# [Exercise directions]
Write out exactly the lines of the entries below from the one holding "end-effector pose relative" to the one holding "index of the", inclusive, and leave out all other lines.

Material to process Block Start

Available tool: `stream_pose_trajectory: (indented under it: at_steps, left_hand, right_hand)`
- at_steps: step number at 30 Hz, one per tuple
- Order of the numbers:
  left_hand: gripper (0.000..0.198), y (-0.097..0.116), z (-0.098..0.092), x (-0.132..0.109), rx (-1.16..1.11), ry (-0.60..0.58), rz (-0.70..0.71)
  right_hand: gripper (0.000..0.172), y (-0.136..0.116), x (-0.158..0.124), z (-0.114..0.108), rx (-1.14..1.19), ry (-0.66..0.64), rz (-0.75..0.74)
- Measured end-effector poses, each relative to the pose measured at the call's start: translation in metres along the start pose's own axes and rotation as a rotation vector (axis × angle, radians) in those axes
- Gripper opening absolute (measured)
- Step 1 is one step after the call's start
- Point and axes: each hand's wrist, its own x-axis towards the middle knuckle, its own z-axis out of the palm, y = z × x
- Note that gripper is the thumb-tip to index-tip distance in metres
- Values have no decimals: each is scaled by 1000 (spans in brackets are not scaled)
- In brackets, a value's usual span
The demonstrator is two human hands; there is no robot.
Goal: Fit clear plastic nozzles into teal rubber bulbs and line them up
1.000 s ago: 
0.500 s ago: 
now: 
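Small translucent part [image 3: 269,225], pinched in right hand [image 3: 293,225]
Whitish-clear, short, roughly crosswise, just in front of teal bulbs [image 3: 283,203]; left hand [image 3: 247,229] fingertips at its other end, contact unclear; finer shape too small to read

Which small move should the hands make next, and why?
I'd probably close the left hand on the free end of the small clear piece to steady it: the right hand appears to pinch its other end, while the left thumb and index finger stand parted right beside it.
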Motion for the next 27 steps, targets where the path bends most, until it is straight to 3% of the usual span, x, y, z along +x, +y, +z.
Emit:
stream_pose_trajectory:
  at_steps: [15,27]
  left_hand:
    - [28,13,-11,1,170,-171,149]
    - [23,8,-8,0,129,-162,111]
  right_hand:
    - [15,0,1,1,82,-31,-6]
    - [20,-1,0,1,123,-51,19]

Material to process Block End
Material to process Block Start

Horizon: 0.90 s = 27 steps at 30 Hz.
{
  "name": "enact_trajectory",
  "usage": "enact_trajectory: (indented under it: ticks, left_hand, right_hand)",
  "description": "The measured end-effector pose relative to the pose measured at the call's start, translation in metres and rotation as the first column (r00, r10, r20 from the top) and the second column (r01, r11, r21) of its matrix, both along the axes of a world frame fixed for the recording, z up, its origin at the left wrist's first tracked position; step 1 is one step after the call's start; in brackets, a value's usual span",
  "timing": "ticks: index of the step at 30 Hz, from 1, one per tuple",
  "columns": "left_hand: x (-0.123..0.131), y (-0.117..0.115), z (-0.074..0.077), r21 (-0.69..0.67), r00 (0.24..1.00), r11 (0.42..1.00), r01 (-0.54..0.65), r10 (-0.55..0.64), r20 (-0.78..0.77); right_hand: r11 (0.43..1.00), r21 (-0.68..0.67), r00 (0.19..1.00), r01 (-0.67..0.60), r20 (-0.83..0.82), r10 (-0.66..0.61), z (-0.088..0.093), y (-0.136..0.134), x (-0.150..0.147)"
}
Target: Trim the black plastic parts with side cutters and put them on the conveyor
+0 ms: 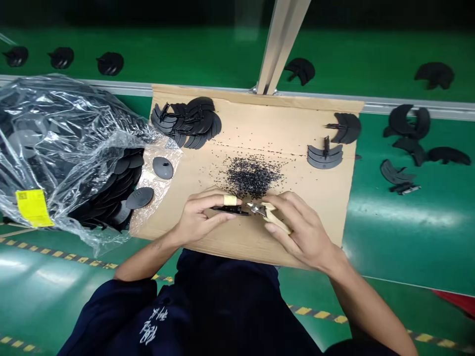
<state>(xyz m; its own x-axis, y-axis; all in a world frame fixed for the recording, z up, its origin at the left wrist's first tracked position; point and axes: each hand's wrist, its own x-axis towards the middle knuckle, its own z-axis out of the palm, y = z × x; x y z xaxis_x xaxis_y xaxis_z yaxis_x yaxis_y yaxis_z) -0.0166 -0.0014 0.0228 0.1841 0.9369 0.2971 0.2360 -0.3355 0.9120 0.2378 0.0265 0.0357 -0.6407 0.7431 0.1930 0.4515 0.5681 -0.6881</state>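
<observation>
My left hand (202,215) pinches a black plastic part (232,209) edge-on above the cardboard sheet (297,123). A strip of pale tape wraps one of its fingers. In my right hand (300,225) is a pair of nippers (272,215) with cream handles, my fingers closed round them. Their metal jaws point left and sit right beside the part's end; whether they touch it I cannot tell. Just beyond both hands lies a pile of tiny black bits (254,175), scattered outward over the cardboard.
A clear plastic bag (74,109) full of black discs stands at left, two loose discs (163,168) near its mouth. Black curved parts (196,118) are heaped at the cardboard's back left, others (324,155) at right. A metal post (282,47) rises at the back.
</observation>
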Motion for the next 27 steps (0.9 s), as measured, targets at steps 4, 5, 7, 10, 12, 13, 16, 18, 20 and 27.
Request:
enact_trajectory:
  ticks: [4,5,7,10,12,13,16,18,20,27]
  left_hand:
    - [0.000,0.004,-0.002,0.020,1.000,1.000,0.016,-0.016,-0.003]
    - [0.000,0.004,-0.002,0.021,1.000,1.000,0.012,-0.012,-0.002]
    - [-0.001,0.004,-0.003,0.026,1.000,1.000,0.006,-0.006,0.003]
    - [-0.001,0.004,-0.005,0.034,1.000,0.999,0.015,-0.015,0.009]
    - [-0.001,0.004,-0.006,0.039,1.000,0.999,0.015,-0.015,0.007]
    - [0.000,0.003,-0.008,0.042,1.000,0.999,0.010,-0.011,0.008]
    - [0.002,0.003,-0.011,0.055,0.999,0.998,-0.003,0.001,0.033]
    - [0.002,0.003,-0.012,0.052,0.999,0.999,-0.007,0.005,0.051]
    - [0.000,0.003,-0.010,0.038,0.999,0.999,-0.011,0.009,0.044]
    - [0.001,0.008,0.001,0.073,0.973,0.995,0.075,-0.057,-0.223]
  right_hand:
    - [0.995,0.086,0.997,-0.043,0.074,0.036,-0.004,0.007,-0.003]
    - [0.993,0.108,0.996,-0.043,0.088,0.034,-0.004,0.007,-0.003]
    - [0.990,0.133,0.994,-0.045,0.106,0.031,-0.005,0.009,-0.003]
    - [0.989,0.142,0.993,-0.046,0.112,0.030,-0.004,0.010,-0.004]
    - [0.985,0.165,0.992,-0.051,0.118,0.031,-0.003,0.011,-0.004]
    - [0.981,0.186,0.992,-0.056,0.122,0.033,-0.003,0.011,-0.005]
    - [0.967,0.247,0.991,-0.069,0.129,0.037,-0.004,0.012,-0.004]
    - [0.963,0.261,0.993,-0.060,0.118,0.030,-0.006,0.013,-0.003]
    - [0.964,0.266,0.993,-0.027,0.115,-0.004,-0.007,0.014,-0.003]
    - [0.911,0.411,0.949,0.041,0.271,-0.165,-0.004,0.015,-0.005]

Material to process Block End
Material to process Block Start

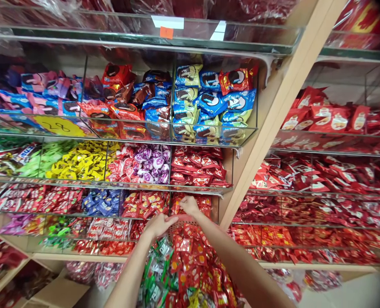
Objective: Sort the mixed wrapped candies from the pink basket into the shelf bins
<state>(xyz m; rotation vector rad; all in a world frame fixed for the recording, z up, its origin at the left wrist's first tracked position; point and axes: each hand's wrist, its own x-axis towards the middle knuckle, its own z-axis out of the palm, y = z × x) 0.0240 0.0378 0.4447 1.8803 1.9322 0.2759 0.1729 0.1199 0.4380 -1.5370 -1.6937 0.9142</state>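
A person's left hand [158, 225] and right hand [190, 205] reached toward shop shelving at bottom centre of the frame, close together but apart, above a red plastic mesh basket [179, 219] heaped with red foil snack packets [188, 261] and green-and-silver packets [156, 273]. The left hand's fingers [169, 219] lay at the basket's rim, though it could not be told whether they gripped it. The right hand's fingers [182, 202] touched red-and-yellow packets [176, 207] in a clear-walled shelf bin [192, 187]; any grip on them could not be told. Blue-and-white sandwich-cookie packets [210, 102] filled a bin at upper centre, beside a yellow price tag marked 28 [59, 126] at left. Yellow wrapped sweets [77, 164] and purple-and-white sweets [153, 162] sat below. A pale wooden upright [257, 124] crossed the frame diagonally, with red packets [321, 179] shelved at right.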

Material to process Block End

# [Answer to this exercise]
  "description": "The measured end-effector pose relative to the pose measured at the call's start, translation in metres and rotation as the first column (r00, r10, r20 from the top) and the second column (r01, r11, r21) of its matrix, both along the axes of a world frame fixed for the recording, z up, its origin at the left wrist's first tracked position; step 1 is one step after the call's start; in brackets, a value's usual span",
  "timing": "ticks: index of the step at 30 Hz, from 1, one per tuple",

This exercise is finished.